Coal provides reliable and low-cost electricity and drives employment for businesses and industries like manufacturing that rely on stable and affordable electric rates to thrive and offer employment. (Read about the role coal plays in Pennsylvania’s electricity here.)

Autumn Laskody, owner of Autumn Woods Hair Care Studio in Waynesburg, PA uses electricity in every aspect of her business which employs more than ten people. “A rise in energy costs would be detrimental for a business like mine. Everything we do here uses electricity. The coal industry brings customers to the region that support my business and my staff rely on the well-being of this business for job security.”

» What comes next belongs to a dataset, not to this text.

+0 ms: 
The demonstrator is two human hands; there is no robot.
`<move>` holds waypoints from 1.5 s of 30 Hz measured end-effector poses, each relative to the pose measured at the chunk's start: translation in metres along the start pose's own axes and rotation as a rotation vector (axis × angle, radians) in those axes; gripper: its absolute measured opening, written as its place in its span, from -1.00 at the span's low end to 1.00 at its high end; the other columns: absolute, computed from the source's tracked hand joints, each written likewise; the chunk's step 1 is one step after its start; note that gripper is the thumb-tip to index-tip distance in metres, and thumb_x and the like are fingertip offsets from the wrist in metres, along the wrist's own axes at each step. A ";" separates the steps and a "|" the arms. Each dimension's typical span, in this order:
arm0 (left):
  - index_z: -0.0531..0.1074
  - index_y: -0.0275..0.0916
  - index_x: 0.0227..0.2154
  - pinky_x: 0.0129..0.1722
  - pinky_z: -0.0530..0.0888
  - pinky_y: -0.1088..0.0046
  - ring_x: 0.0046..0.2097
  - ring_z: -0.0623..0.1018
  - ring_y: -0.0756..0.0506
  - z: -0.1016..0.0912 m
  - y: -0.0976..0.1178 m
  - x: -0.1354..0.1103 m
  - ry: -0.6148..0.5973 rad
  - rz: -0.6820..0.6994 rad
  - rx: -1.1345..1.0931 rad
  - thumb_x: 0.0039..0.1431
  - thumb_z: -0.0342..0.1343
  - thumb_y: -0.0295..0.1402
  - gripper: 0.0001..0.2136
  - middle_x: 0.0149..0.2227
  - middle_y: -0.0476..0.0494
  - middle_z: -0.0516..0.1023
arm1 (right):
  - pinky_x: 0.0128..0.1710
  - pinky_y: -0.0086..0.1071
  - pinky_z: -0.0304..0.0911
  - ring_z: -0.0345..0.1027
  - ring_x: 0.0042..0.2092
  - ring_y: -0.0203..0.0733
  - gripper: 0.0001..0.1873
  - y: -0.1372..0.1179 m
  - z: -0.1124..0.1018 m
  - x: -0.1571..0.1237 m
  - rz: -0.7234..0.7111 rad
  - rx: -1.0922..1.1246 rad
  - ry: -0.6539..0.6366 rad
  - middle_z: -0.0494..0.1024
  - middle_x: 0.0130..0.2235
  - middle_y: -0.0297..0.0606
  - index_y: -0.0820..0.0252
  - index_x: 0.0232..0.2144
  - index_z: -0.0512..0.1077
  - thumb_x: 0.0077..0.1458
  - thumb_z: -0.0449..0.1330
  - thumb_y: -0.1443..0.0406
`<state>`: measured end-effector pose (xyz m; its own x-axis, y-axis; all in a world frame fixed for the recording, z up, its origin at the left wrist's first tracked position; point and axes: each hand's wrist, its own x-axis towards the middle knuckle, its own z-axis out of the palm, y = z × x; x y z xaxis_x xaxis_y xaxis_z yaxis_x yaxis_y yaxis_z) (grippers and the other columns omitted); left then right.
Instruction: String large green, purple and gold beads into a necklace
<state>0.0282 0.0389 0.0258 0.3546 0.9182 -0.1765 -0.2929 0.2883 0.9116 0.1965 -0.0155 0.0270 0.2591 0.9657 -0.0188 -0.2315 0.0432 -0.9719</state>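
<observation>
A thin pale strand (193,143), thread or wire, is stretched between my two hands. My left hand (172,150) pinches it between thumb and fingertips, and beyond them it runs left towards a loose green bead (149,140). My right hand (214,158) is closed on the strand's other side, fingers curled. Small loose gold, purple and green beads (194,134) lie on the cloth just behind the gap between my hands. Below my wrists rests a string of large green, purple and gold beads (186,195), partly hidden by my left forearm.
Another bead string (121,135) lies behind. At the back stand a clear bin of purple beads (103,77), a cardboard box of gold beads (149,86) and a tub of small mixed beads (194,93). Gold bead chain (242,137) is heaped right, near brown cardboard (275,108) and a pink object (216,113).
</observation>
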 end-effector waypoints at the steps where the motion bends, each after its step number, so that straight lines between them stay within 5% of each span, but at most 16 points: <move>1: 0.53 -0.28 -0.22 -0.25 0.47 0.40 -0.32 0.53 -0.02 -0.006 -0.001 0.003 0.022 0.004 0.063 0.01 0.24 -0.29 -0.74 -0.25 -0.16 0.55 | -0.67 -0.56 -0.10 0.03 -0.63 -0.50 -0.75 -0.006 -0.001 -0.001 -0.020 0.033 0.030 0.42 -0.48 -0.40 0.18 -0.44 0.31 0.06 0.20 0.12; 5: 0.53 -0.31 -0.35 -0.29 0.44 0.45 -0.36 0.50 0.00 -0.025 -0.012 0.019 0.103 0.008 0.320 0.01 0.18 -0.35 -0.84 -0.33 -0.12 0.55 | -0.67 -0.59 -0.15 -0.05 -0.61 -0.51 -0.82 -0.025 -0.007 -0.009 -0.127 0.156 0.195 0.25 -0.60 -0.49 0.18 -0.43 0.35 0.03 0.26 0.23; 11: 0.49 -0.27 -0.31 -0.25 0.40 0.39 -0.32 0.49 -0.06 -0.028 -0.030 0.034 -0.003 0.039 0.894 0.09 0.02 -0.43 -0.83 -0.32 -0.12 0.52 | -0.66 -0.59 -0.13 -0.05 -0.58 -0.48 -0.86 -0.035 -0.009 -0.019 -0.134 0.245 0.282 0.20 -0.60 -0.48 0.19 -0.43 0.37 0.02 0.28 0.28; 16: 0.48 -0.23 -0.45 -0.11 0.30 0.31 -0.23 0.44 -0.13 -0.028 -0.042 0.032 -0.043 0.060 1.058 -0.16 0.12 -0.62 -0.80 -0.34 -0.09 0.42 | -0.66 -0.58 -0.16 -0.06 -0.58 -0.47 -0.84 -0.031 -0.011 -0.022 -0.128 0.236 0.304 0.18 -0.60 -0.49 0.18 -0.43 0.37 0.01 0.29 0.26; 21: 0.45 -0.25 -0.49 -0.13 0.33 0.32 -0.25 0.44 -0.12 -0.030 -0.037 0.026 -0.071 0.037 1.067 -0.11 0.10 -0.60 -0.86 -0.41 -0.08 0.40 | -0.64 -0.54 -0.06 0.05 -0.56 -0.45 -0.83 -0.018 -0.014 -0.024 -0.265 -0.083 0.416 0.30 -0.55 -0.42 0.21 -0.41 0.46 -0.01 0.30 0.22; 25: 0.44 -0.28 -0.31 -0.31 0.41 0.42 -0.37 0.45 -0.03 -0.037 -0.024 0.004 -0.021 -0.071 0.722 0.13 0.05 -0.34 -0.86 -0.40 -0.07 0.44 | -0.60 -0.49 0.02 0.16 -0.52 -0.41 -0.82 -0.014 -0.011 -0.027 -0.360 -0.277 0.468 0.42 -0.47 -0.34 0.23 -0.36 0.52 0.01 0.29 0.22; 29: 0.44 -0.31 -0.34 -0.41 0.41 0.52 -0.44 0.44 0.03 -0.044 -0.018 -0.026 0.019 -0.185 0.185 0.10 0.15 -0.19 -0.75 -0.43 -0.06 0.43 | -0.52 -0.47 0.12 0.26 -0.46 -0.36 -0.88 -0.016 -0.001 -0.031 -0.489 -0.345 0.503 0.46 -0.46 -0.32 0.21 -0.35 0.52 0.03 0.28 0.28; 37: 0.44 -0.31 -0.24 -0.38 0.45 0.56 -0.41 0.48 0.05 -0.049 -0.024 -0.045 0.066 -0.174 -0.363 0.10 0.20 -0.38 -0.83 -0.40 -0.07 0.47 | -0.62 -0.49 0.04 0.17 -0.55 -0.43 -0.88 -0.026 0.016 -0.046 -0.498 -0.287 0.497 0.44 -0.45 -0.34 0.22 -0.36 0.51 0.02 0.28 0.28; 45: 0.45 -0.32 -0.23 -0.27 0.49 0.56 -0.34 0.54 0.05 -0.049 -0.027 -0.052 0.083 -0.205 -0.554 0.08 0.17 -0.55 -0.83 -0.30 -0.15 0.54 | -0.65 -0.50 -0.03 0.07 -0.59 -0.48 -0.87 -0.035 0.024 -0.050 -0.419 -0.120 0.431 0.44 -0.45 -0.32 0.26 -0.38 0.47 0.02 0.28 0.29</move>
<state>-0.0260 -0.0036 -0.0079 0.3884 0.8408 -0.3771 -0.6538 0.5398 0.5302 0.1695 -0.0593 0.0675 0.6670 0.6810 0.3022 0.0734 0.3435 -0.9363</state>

In Western Pennsylvania where employees cross state lines for the quality jobs at Pennsylvania mines, it brings customers, patrons and tax revenue to the local economies.

Jim Popielarcheck, a mechanic in Jefferson, PA said, “I support my family this way and a lot of people come from Ohio and West Virginia traveling through Greene County to buy gas and groceries here and drop off their cars to get their tires and oil changed and that all will stop. Locally the coal mines buy from concrete places from locks to bolts and it will put a lot of people out of business without coal.”

Each one of the 36,000 jobs the coal industry provides in Pennsylvania is a real person with bills, families that rely on them and a work ethic worth fighting for. When government officials talk about “bankrupting an industry” and donations are made to campaigns to “kill coal”, the real people tied to those jobs should be considered. Jobs built from American energy, and supporting American families and communities nationwide should not be targeted by government, but protected.